The data contained in Part 2 are for Restricted-Use of Part 1, All Responses from 25 Successive Samples.
The data contained in Part 3 are based on a 14-year total of 6,576 Anglos, 6,086 African Americans, 6,094 Hispanics, and 1,250 Asians, along with 387 others, and are of particular value in assessing the similarities and differences both within and among Houston's (and America's) four largest ethnic groups. Beginning in 2003, the data files have incorporated detailed information from the 2000 Census on the characteristics of the respondent's neighborhood, not only at the level of home ZIP code, but also by Census tract and block group.
In Part 4, Restricted-Use information from 2000 Census, the data record the population and geographical area of each of the three sectors, distributions by ethnicity and immigrant status, age and gender composition, employment and commuting patterns, and levels of education and income. With this information incorporated in the datasets covering five years of expanded surveys, researchers are able to connect the respondents' perceptions and experiences with information on the neighborhoods in which they live, thereby adding a contextual dimension to analyses of the factors that account for individual differences in attitudes and beliefs. Conducted during February and March of each year, the interviews measured perspectives on the local and national economy, on poverty programs, inter-ethnic relationships. Also captured were respondents' beliefs about discrimination and affirmative action, education, crime, health care, taxation, and community service, as well as their assessments of downtown development, mobility and transit, land-use controls and environmental concerns, and their attitudes toward abortion, homosexuality, and other aspects of the social agenda. Also recorded were religious and political orientations, as well as an array of demographic and immigration characteristics, socioeconomic indicators, and family structures.

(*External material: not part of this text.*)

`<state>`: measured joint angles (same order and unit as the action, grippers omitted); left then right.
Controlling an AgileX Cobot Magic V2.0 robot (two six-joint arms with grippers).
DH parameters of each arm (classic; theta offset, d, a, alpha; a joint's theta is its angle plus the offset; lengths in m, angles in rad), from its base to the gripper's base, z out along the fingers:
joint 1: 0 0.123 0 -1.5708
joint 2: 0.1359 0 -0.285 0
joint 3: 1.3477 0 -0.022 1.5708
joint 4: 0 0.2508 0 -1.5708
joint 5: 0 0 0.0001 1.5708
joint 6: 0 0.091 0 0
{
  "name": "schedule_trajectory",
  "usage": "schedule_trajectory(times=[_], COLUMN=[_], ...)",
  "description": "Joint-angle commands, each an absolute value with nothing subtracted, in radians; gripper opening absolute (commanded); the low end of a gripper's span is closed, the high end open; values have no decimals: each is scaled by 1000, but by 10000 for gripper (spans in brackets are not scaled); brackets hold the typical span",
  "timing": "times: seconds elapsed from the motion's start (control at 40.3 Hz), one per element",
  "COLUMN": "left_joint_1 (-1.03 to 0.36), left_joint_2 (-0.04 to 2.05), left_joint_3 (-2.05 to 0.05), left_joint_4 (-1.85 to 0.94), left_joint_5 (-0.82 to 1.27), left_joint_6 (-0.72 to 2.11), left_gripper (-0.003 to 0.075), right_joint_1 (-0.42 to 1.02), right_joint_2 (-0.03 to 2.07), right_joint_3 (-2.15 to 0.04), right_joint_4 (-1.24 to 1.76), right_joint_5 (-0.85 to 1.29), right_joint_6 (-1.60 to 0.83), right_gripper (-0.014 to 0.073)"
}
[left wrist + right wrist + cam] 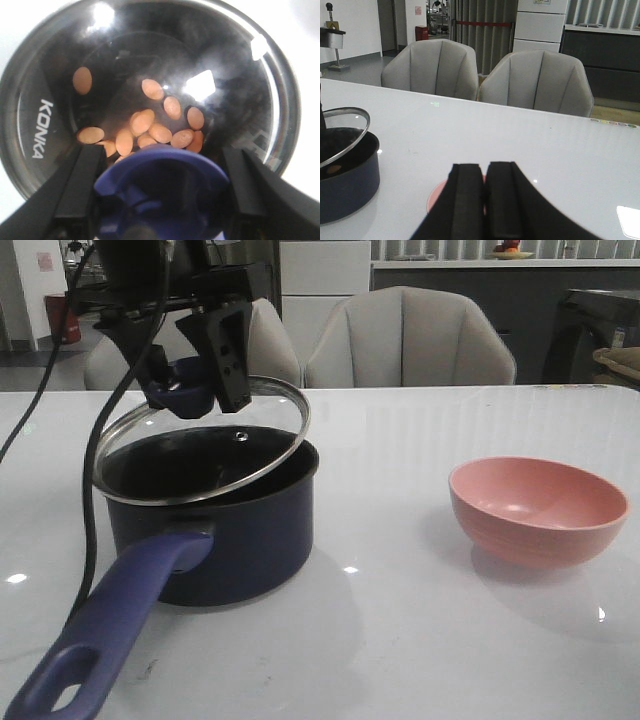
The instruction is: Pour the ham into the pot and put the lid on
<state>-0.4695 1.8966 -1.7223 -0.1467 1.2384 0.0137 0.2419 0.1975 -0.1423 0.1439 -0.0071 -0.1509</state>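
The dark navy pot (pixel 240 540) stands at the left of the table, its purple-blue handle (pixel 110 630) towards me. My left gripper (pixel 190 375) is shut on the blue knob (pixel 162 190) of the glass lid (pixel 205 445), which tilts over the pot's mouth, its right edge near the rim and its left side raised. Through the glass in the left wrist view I see several orange-pink ham chunks (pixel 150 130) on the pot's black bottom. My right gripper (pixel 485 172) is shut and empty, above the pink bowl (pixel 538 508). The right arm does not show in the front view.
The pink bowl (pixel 440 195) is empty, at the right of the table. A black cable (pixel 95 480) hangs from the left arm beside the pot. Two grey chairs (pixel 410 340) stand behind the table's far edge.
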Motion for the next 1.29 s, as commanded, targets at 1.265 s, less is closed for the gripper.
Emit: schedule_trajectory(times=[1.265], left_joint_1=[-438], left_joint_2=[1529], left_joint_3=[-1471], left_joint_4=[-31], left_joint_5=[1210], left_joint_6=[11], left_gripper=[556], right_joint_1=[246], right_joint_2=[205], right_joint_3=[-171], right_joint_4=[145], right_joint_5=[-92], right_joint_6=[-153], right_gripper=[150])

National Survey of Families and Households, Wave 1: 1987-1988, [United States] (ICPSR 6041)
The National Survey of Families and Households (NSFH), Wave 1 (1987-1988) is the first of three waves in a longitudinal survey that was designed to study the causes and consequences of changes happening in families and households within the United States. At a time when the range of family structures was becoming more and more diverse, this study permitted a close examination of the resulting family compositions and household operations. One adult per household was randomly selected as the primary respondent, and there was a total of 13,007 respondents. In addition to the main interview conducted with the primary respondent, a shorter, self-administered questionnaire was given to the spouse or cohabitating partner, and also administered to the householder if he or she was a relative of the primary respondent.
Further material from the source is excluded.